### Saved data entries
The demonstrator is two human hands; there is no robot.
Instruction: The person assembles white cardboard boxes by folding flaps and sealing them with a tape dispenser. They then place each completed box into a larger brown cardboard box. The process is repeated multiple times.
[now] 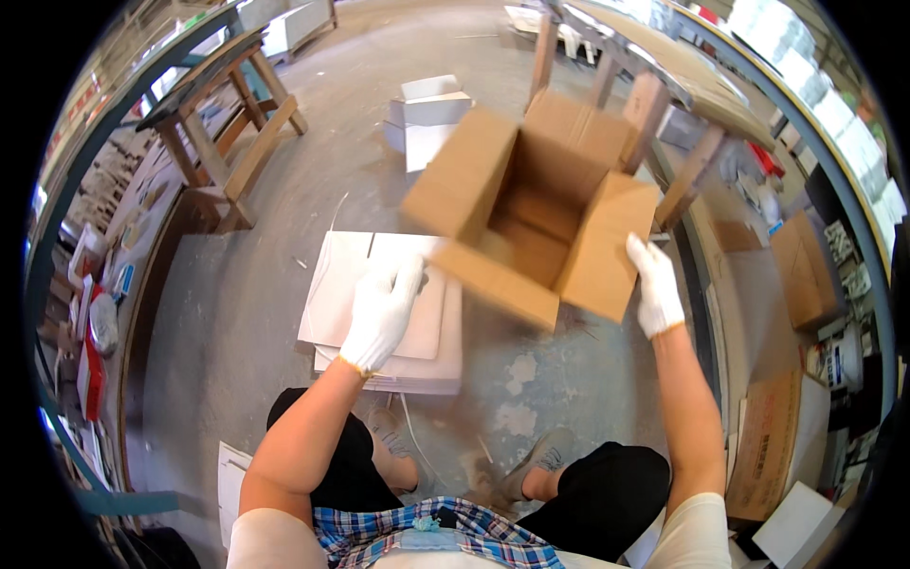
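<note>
An open brown cardboard box (540, 228), blurred by motion, hangs tilted in front of me, its flaps spread and its inside showing. My right hand (656, 284), in a white glove, grips the flap on the box's right side. My left hand (381, 313), gloved too, is near the corner of the near-left flap with its fingers partly bent and apart; I see no clear grip on the box. Below that hand lies a stack of flat white cartons (327, 294) on the floor.
Open white boxes (431, 128) stand on the floor farther ahead. A wooden trestle (223, 142) is at the far left, and a wooden table (682, 76) at the far right. Shelving with tools lines the left. Brown cartons (806, 270) sit along the right.
</note>
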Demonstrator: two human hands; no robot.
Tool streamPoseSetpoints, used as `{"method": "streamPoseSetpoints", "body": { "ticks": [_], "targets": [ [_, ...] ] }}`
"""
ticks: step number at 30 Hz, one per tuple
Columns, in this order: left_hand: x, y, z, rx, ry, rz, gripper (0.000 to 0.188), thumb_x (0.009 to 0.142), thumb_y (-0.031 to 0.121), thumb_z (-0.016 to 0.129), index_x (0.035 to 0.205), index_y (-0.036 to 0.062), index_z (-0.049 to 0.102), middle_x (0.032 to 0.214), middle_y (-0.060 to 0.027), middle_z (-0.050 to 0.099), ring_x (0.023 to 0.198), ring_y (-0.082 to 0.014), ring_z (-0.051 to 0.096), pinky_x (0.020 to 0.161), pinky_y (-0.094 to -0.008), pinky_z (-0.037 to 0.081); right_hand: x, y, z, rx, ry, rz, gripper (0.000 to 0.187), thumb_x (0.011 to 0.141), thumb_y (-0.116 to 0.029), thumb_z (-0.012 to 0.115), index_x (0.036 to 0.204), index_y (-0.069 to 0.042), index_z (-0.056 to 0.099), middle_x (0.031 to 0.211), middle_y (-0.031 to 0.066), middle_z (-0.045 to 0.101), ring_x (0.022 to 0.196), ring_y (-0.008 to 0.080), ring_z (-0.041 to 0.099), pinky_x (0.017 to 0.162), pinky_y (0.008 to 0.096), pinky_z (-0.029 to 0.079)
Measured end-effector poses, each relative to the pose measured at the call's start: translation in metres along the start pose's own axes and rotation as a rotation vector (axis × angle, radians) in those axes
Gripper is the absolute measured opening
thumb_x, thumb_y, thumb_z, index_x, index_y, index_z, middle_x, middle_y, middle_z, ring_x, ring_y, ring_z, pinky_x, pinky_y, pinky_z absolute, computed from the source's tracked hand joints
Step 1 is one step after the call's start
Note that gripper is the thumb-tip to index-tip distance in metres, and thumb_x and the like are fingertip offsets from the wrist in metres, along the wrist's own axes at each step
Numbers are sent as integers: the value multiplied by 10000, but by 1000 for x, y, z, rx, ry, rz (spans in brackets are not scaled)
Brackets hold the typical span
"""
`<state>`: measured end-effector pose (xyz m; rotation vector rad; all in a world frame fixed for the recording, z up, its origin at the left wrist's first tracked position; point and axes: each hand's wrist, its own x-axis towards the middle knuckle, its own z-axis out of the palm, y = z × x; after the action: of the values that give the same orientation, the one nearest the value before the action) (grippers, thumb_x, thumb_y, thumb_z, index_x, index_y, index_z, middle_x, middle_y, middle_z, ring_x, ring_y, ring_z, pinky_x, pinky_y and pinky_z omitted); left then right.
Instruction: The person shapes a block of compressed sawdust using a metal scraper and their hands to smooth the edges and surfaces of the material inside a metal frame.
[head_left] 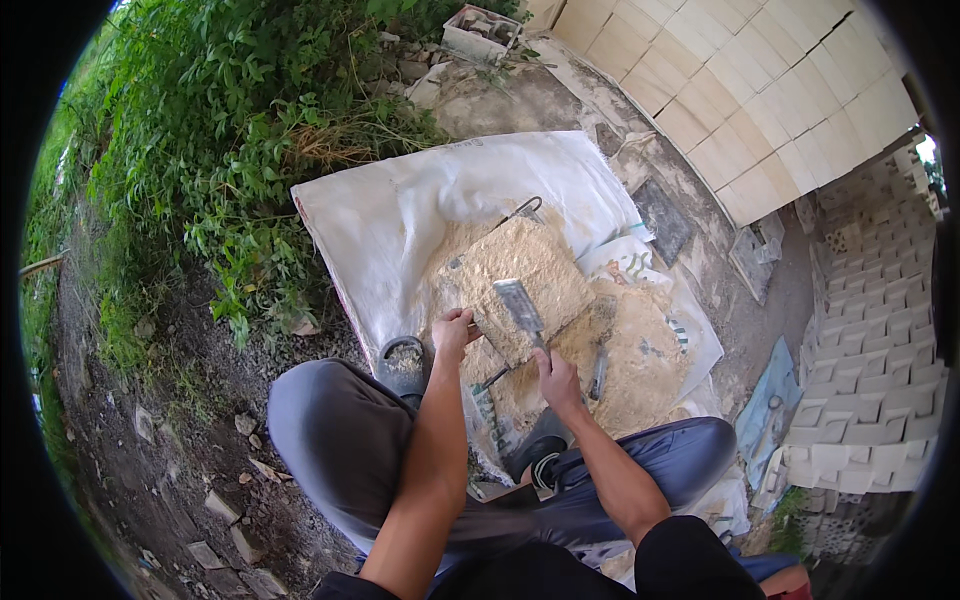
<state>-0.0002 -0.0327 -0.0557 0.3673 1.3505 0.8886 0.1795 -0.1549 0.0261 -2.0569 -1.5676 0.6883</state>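
A square pale stone slab (535, 262), rough on top and strewn with crumbs, lies in front of me amid heaps of pale dust. My right hand (558, 380) is closed round the handle of a flat-bladed metal hand tool (518, 304), whose broad grey blade is over the slab. At the slab's near left edge, my left hand (454, 330) has its fingers curled together; what they pinch, if anything, is hidden. Bent metal rods show beside the slab, one hooked rod (524, 206) at its far side.
A white woven sack (370, 210) lies beneath the work. Another narrow tool (598, 372) rests in the dust (640, 350) at right. Stacked pale tiles (740, 100) stand behind, textured blocks (860, 380) at far right. Dense plants (220, 130) grow at left.
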Motion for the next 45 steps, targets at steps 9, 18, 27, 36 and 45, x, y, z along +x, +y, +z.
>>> {"method": "streamPoseSetpoints", "body": {
  "ticks": [9,18,27,36,45],
  "targets": [
    [-5,1,10,-67,20,2,186,875,99,605,988,-48,620,850,-106,614,677,-199,635,564,-328,593,-14,36,21,-102,-53,-5,469,940,-404,487,765,27,544,678,293,561,674,489,552,554,513,426],
    [-13,7,13,-77,23,-27,227,869,59,622,1055,-62,570,901,-124,598,779,-236,633,635,-362,612,-7,20,25,-127,-32,19,464,951,-425,442,869,16,561,691,291,580,734,483,568,632,547,430],
    [-14,5,16,-131,119,-6,151,847,54,641,971,-32,636,839,-103,643,704,-207,653,567,-345,591,27,-47,8,5,20,23,459,957,-417,420,893,12,571,721,273,600,720,474,578,641,539,444],
    [-13,0,10,-101,86,-47,213,859,59,641,1039,-48,600,893,-97,627,736,-205,640,613,-348,603,35,-31,32,-195,-87,39,492,956,-423,420,844,32,571,752,299,583,739,493,564,627,509,440],
    [-15,6,13,-103,73,-36,259,867,24,610,1100,-77,565,902,-140,640,749,-227,662,612,-328,599,44,-36,41,-154,-63,21,464,951,-422,434,864,10,579,769,281,596,763,479,571,661,525,441]
  ]
}}
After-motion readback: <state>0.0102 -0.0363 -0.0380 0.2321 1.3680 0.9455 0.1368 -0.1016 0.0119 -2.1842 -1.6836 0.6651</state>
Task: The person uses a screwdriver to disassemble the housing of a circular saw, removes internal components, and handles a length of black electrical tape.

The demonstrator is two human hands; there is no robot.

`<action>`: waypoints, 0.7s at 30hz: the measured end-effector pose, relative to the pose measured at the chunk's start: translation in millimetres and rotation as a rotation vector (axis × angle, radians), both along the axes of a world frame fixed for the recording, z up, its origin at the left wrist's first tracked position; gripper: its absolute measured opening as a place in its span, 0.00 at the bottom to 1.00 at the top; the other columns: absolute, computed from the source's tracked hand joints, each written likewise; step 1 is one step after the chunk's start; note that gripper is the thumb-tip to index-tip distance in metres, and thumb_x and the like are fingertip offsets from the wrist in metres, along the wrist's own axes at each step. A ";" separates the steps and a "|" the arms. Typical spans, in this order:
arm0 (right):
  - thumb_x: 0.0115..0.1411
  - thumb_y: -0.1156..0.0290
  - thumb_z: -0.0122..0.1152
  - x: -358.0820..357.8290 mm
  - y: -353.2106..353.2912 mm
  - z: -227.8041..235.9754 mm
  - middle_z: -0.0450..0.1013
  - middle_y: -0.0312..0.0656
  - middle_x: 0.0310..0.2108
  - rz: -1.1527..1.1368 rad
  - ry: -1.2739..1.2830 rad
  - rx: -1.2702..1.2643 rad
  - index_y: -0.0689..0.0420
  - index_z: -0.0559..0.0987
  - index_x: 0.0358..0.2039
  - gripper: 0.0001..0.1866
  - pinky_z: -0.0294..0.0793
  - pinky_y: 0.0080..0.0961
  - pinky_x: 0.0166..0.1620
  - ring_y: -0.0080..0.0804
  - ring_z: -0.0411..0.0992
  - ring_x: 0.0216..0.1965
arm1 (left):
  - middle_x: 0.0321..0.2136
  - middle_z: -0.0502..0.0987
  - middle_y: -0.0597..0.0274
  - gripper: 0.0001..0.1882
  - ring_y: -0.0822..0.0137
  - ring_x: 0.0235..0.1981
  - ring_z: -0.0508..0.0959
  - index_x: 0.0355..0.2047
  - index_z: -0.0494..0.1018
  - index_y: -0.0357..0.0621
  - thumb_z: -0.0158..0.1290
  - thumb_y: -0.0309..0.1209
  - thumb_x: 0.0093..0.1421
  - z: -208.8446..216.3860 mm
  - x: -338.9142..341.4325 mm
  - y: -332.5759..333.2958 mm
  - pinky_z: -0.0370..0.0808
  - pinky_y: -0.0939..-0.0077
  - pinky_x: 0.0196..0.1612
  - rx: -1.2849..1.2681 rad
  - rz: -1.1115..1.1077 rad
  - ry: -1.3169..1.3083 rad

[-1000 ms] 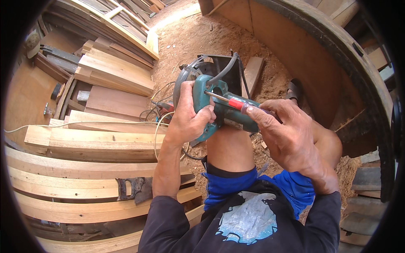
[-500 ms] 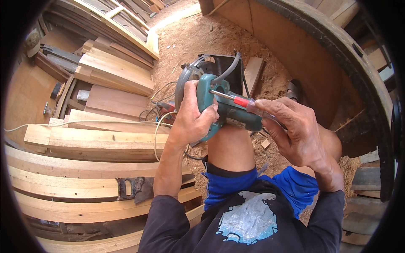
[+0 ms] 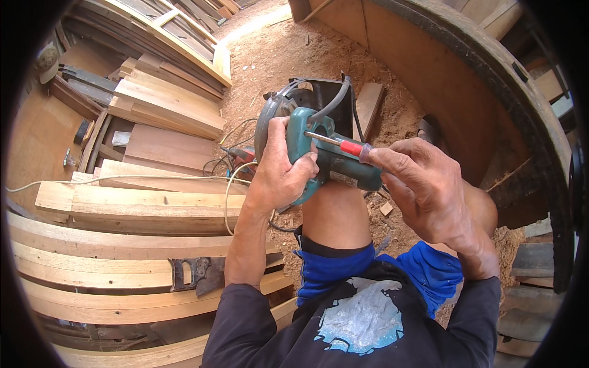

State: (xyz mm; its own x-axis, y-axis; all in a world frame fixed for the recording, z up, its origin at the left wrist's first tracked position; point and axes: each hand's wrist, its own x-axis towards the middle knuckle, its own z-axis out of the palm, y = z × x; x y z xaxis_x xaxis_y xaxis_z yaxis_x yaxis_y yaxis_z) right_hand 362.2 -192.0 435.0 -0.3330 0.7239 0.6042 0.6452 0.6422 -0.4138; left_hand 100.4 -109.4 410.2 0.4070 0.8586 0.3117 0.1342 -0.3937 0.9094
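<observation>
A teal circular saw [image 3: 359, 170] with a grey blade guard and a dark base plate rests on my bent knee. My left hand [image 3: 280, 168] is closed round its handle, thumb on the near side. In my right hand [image 3: 426, 184] is a screwdriver [image 3: 351, 147] with a red and clear handle, its grip end hidden by my fingers. The metal shaft points left, and its tip meets the handle's casing close to my left hand. A grey cord sleeve [image 3: 334, 101] curves up from the saw's handle.
Light planks [image 3: 141, 205] lie in rows at left, with a handsaw [image 3: 199, 276] on them. Sawdust covers the floor [image 3: 264, 61]. A red tool [image 3: 240, 158] with cables sits beyond my left hand. A curved wooden panel [image 3: 442, 67] stands at right; a wood block [image 3: 368, 107] lies behind the saw.
The fingers of my right hand have turned and curled further round the screwdriver's handle. The saw, my left hand and the screwdriver's tip stay in place.
</observation>
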 end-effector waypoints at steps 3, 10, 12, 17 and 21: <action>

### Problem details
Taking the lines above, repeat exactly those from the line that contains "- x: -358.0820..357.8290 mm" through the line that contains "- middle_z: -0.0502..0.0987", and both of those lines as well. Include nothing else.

### Written reply
  - x: -358.0820..357.8290 mm
  - y: -353.2106..353.2912 mm
  - z: -227.8041..235.9754 mm
  - middle_z: -0.0450..0.1013
  - middle_y: -0.0312..0.0656
  - middle_x: 0.0310..0.2108
  - rz: -1.1527..1.1368 rad
  - ry: -1.2739..1.2830 rad
  - rx: -1.2702..1.2643 rad
  - index_y: -0.0689..0.0420
  - index_z: -0.0559..0.0987
  - index_x: 0.0358..0.2039
  - gripper: 0.0001..0.1866
  - pinky_z: -0.0294..0.0793
  - pinky_y: 0.0080..0.0961
  - pinky_x: 0.0166..0.1620
  - ring_y: -0.0080..0.0804
  - ring_z: -0.0411..0.0992
  - ring_x: 0.0216..0.1965
arm1 (left):
  - middle_x: 0.0321..0.2136
  - middle_z: -0.0502..0.0987

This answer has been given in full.